En el siglo XV, en una pequeña aldea cercana a Nüremberg, vivía una familia con varios hijos. Para poder poner pan en la mesa para todos, el padre trabajaba casi 18 horas diarias en las minas de carbón y en cualquier otra cosa que se presentara. Dos de sus hijos tenían un sueño: querían dedicarse a la pintura, pero sabían que su padre jamás podría enviar a ninguno de ellos a estudiar a la Academia.

Después de muchas noches de conversaciones calladas, los dos hermanos llegaron a un acuerdo: lanzarían al aire una moneda y el perdedor trabajaría en las minas para pagar los estudios al que ganara.

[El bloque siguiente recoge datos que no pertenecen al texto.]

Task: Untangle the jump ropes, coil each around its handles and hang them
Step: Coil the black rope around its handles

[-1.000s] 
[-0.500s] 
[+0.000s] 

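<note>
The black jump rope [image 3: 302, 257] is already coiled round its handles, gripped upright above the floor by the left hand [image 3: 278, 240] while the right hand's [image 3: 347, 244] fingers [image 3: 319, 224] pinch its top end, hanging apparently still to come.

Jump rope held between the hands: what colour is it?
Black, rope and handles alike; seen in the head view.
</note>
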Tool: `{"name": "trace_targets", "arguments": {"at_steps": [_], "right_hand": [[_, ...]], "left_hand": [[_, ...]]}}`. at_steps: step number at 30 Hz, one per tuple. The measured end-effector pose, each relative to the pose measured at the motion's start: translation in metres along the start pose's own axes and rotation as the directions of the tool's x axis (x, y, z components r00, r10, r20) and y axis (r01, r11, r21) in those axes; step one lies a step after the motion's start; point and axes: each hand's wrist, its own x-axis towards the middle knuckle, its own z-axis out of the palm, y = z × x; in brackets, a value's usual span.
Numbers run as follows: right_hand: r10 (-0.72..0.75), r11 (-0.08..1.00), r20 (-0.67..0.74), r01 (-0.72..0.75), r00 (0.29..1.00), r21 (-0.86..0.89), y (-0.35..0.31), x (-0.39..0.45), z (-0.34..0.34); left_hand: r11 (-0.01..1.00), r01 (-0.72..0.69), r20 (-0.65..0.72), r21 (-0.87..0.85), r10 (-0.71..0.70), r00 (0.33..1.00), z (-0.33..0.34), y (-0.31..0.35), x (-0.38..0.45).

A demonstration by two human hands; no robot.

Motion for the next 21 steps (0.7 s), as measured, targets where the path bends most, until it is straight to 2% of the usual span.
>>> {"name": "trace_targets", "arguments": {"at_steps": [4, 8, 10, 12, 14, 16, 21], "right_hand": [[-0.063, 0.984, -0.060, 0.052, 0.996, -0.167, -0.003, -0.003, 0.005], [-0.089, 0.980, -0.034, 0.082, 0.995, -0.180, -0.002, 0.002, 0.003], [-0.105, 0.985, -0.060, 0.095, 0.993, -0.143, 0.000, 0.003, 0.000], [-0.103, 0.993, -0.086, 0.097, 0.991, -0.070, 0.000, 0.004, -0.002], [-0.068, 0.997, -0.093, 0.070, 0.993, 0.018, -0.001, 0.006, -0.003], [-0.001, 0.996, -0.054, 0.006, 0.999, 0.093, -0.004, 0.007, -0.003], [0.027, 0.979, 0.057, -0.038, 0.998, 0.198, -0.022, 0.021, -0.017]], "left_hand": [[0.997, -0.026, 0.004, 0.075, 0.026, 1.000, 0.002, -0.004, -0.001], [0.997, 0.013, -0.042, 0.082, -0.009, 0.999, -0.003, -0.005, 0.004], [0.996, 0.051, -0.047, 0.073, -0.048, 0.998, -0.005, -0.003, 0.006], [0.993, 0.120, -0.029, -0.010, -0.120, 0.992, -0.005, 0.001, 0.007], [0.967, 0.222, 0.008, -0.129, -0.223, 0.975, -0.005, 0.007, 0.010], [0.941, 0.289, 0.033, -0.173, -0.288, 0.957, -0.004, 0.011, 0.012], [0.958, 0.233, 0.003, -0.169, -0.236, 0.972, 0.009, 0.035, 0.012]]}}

Al terminar sus estudios, el ganador pagaría entonces los estudios al que quedara en casa con las ventas de sus obras, así los dos hermanos podrían ser artistas.
Lanzaron al aire la moneda un domingo al salir de la Iglesia. Uno de ellos, llamado Albretch Durero, ganó y se fue a estudiar a Nüremberg; entonces el otro hermano, Albert, comenzó el peligroso trabajo en las minas, donde permaneció por los próximos cuatro años para sufragar los estudios de su hermano, que desde el primer momento fue toda una sensación en la Academia.

Los grabados de Albretch, sus tallados y sus óleos llegaron a ser mucho mejores que los de muchos de sus profesores, y para el momento de su graduación, ya había comenzado a ganar considerables sumas con las ventas de su arte.
Cuando el joven artista regresó a su aldea, la familia Durero se reunió para una cena festiva en su honor. Al finalizar la memorable velada, Albretch se puso de pie en su lugar de honor en la mesa, y propuso un brindis por su hermano querido que tanto se había sacrificado trabajando en las minas para hacer sus estudios una realidad, y dijo: "Ahora, Albert hermano mío, es tu turno; ahora puedes ir tú a Nüremberg a perseguir tus sueños, que yo me haré cargo de todos tus gastos".

Todos los ojos se volvieron llenos de expectativa hacia el rincón de la mesa que ocupaba Albert. Pero éste, con el rostro empapado en lágrimas, se puso de pie y dijo suavemente: "No hermano, no puedo ir a Nüremberg, es muy tarde para mí. Estos cuatro años de trabajo en las minas han destruído mis manos, cada hueso de mis dedos se ha roto al menos una vez, y la artritis en mi mano derecha ha avanzado tanto que, hasta me costó trabajo levantar la copa durante tu brindis; no podría trabajar con delicadas líneas el compás o el pergamino, y no podría manejar la pluma ni el pincel. No hermano, para mí ya es tarde, pero soy feliz de que mis manos deformes hayan servido para que las tuyas ahora, hayan cumplido su sueño".

Más de 450 años han pasado desde ese día. Hoy, los grabados, óleos, acuarelas, tallas y demás obras de Albretch Durero, pueden ser vistos en museos alrededor de todo el mundo; pero seguramente tú, como la mayoría de las personas, sólo recuerdes uno; seguramente hasta tengas uno en tu oficina o en tu casa. Es el que un día, para rendir homenaje al sacrificio de su hermano Albert, Albretch Durero dibujó: las manos maltratadas de su hermano, con las palmas unidas y los dedos apuntando al cielo. Llamó a esta poderosa obra simplemente "Manos", pero el mundo entero abrió de inmediato su corazón a su obra de arte y se le cambió el nombre a la obra por el de "Manos que oran".

Cuando veas una copia de esta obra, mírala bien. Y ojalá que sirva para que, cuando te sientas demasiado orgulloso de lo que haces, recuerdes que ¡en la vida nadie nunca triunfa solo!